Software developers will also want to apply the latest software tools to brain analysis. One example is machine learning, which uses powerful computers to search databases for hidden patterns. Today, machine learning applications are as diverse as DNA sequence mining and speech recognition to spam filtering and stock market trading. Such software could help brain investigators find research threads amid all the data they will suddenly be able to access.
Visualization is another tool that is likely to be part of any package of core software. While machine learning is powerful, humans also have an astonishing ability to grasp the implications of complex images and video streams. The ability to see how pathways change as information flows through the brain as it responds to different stimuli may give researchers more insight into a process than merely analyzing data. Any brain observatory would need potent visualization tools to take advantage of this innate human ability.
Richard Weinberg, a research associate professor at University of Southern California School of Cinematic Arts, gave an example at the symposium. He proposed a three-dimensional holographic display that would superimpose neuronal activity over a map of the brain's anatomical structure. This might help investigators to determine, for example, the extent to which neural networks for specific tasks are hardwired or form and reform in our brains.
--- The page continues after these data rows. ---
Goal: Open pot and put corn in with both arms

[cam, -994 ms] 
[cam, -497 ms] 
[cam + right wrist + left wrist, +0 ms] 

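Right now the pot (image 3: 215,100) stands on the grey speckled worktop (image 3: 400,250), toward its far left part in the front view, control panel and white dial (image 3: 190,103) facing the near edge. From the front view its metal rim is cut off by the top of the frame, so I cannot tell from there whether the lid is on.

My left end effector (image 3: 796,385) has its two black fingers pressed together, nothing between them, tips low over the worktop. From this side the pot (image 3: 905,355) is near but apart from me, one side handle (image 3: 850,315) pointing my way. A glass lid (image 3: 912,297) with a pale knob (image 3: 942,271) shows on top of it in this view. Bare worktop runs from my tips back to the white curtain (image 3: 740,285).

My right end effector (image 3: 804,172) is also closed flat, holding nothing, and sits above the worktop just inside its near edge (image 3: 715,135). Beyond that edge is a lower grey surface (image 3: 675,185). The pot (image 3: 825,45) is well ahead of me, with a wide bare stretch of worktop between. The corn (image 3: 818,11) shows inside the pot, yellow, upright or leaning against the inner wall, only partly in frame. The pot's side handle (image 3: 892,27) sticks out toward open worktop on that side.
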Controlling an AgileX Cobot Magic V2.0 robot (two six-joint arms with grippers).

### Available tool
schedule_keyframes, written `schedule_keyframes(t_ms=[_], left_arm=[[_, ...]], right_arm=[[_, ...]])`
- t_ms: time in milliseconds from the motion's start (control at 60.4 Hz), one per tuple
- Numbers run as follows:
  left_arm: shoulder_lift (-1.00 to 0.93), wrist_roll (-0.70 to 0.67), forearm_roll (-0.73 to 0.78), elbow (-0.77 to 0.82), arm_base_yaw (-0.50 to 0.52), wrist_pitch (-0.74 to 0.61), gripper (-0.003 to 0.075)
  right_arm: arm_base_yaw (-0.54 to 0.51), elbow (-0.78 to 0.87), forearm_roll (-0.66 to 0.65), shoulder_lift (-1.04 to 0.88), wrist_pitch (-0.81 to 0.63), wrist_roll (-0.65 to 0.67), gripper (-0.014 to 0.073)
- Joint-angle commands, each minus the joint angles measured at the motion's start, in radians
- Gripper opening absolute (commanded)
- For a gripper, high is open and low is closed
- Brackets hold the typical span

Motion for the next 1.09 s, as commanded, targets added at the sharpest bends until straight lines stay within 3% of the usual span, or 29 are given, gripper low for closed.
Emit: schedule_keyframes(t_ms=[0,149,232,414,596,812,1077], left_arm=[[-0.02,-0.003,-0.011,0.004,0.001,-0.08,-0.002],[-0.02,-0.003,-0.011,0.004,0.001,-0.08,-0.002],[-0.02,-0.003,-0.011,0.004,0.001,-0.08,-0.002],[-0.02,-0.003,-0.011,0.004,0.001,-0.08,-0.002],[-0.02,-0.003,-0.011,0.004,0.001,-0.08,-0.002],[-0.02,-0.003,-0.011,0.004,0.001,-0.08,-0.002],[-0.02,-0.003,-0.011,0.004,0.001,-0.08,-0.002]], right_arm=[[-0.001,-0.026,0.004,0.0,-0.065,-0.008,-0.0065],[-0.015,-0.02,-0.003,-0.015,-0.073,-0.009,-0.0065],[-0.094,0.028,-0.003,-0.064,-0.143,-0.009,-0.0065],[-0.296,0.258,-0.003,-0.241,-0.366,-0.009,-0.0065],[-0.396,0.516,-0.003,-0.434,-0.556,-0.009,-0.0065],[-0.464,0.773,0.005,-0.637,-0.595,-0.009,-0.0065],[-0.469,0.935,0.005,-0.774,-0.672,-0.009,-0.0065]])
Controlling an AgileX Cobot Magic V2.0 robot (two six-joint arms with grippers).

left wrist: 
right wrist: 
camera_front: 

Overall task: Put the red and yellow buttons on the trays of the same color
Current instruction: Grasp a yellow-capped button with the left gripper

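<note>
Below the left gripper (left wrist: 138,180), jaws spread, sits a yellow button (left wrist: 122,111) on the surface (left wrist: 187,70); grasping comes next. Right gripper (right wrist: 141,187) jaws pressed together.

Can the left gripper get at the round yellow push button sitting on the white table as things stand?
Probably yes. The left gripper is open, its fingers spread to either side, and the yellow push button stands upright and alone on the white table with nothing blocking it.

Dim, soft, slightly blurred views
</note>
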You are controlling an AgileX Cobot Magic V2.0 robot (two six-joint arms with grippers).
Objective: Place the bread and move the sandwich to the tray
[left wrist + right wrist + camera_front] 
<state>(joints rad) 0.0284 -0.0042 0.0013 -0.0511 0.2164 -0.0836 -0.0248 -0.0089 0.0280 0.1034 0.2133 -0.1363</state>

Others suggested data walls that would let researchers interact directly with visualized data, in much the way Tom Cruise did in the movie, Minority Report.
The Tenth Kavli Futures Symposium envisioned that new software tools, powerful servers and computers, and pioneering laboratory instruments are likely to alter the way we understand the brain. Current theories of how the brain works are based on low-resolution optical images and recordings from only a handful of neurons. The ability to observe, in real time, networks of hundreds of thousands of neurons is likely to bring startling revelations.
At first, scientists are likely to struggle with trying to identify patterns amid so much information. They will have to constantly adjust and readjust their models. But ultimately, they will begin to develop hypotheses and models based on solid observation. They will see patterns and make predictions that they will be able to test with powerful new instruments.
Slowly, the brain will give up its secrets. We may learn new ways to identify and treat dementia, schizophrenia, paralysis and other neural conditions. Perhaps we will develop new insights into the nature of consciousness itself.
Open, consistent, easily accessible data will make these discoveries possible.